_WHAT YOU NEED TO DO:_ Each record that follows is to be duplicated exactly, though its pictures are not.

_Dataset records:_
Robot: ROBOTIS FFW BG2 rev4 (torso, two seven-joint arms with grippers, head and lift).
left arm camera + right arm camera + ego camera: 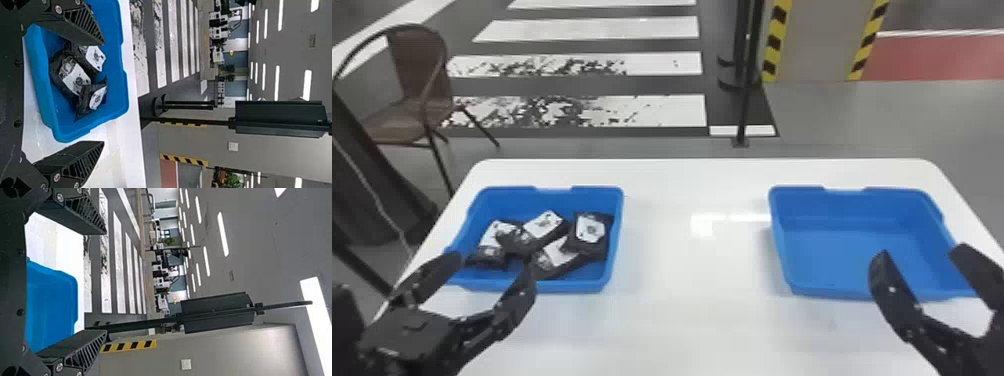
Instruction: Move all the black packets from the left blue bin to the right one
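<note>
Black and spread wide, the left gripper point(492, 265) is held by the near side of the left blue bin point(577, 287). Its inner fingertip is seen against the near rim. The right gripper point(921, 253), likewise parted, is held over the near part of the right blue bin point(832, 294). Both bins are carried by a white table point(677, 320), a bare stretch of which is left between them.

Four black packets with white labels are held in the left bin. The front packet point(552, 262) is laid slantwise, its long axis pointed from near left to far right. Its far end is overlapped by the right-hand packet point(589, 232), which is set nearly near-to-far beside the right wall. The left-hand packet point(491, 247) is also pointed away, its far end leaned rightward. The middle packet point(534, 235) is angled from near left to far right, and is crowded against its neighbours. The way across is barred by the facing walls of the two bins.

Beyond the table, a brown chair point(414, 70) is placed at left, white stripes point(662, 110) are painted on the floor, and a dark post point(746, 100) is stood before a pillar point(814, 45) edged in yellow and black.
</note>
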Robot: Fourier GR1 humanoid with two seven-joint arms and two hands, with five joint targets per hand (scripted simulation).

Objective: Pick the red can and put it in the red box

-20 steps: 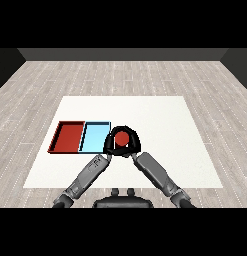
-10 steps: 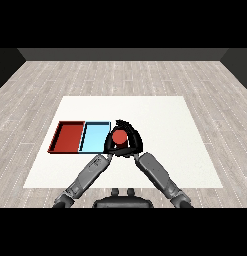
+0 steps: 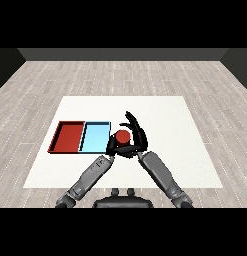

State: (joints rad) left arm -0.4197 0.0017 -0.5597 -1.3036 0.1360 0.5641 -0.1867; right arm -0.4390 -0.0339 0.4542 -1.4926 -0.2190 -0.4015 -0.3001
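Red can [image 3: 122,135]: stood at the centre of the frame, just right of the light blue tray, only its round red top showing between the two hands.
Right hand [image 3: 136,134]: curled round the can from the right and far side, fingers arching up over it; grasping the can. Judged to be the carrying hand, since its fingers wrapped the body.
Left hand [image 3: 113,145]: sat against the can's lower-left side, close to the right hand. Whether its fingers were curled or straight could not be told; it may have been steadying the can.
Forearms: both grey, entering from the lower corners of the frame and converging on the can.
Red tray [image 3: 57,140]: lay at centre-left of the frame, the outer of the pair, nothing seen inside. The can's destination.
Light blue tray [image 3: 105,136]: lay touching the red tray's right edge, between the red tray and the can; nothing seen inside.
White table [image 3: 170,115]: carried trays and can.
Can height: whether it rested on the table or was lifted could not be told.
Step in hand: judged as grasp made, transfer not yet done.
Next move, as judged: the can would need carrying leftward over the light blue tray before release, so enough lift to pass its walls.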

_REPLY:_
Robot: ROBOTIS FFW BG2 rev4 (torso, two seven-joint arms with grippers, head and lift).
left arm camera + right arm camera + ego camera: 
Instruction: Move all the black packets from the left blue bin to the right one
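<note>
Black and spread wide, the left gripper point(492, 265) is held by the near side of the left blue bin point(577, 287). Its inner fingertip is seen against the near rim. The right gripper point(921, 253), likewise parted, is held over the near part of the right blue bin point(832, 294). Both bins are carried by a white table point(677, 320), a bare stretch of which is left between them.

Four black packets with white labels are held in the left bin. The front packet point(552, 262) is laid slantwise, its long axis pointed from near left to far right. Its far end is overlapped by the right-hand packet point(589, 232), which is set nearly near-to-far beside the right wall. The left-hand packet point(491, 247) is also pointed away, its far end leaned rightward. The middle packet point(534, 235) is angled from near left to far right, and is crowded against its neighbours. The way across is barred by the facing walls of the two bins.

Beyond the table, a brown chair point(414, 70) is placed at left, white stripes point(662, 110) are painted on the floor, and a dark post point(746, 100) is stood before a pillar point(814, 45) edged in yellow and black.
</note>
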Robot: Fourier GR1 humanoid with two seven-joint arms and two hands, with five joint targets per hand (scripted simulation).

Objective: Pick the red can and put it in the red box

-20 steps: 
-10 steps: 
+0 steps: 

State: (joints rad) left arm -0.4197 0.0017 -0.5597 -1.3036 0.1360 0.5641 -0.1867; right arm -0.4390 -0.0339 0.4542 -1.4926 -0.2190 -0.4015 -0.3001
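Red can [image 3: 122,135]: stood at the centre of the frame, just right of the light blue tray, only its round red top showing between the two hands.
Right hand [image 3: 136,134]: curled round the can from the right and far side, fingers arching up over it; grasping the can. Judged to be the carrying hand, since its fingers wrapped the body.
Left hand [image 3: 113,145]: sat against the can's lower-left side, close to the right hand. Whether its fingers were curled or straight could not be told; it may have been steadying the can.
Forearms: both grey, entering from the lower corners of the frame and converging on the can.
Red tray [image 3: 57,140]: lay at centre-left of the frame, the outer of the pair, nothing seen inside. The can's destination.
Light blue tray [image 3: 105,136]: lay touching the red tray's right edge, between the red tray and the can; nothing seen inside.
White table [image 3: 170,115]: carried trays and can.
Can height: whether it rested on the table or was lifted could not be told.
Step in hand: judged as grasp made, transfer not yet done.
Next move, as judged: the can would need carrying leftward over the light blue tray before release, so enough lift to pass its walls.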

The work on this exercise is done.